ACTION ITEM: Within the material below, filter for lines that hold the word "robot".
*** Opening of RECORDS SUPPLIED ***
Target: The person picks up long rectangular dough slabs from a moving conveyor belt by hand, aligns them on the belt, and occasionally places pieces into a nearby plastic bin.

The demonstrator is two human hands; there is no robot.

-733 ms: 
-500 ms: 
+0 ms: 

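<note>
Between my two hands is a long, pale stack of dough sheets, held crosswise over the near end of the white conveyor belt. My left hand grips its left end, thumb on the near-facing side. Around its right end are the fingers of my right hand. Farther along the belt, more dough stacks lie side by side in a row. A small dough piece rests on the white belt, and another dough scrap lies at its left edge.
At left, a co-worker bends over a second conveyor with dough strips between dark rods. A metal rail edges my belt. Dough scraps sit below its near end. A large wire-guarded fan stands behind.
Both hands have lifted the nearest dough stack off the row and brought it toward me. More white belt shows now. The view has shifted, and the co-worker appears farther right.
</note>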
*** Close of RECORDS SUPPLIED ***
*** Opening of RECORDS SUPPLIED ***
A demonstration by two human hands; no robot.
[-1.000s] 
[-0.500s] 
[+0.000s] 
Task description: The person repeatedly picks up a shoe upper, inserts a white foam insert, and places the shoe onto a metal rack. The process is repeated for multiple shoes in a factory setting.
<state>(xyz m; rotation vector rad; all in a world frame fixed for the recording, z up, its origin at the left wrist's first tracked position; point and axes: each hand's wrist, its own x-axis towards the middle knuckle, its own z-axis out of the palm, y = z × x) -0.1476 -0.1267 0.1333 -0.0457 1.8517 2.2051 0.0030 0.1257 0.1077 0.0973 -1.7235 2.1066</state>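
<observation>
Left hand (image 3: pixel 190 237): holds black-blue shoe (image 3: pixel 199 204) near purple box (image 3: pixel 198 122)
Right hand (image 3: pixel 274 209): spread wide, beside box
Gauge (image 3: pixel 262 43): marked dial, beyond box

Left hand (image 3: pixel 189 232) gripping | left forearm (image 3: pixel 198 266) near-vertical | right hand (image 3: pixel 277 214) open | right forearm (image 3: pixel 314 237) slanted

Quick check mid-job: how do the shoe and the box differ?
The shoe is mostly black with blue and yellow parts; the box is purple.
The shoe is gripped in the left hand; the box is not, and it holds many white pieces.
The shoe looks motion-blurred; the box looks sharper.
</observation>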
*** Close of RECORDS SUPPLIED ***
RESULT FOR THIS EXERCISE:
The demonstrator is two human hands; there is no robot.
A demonstration by two human hands; no robot.

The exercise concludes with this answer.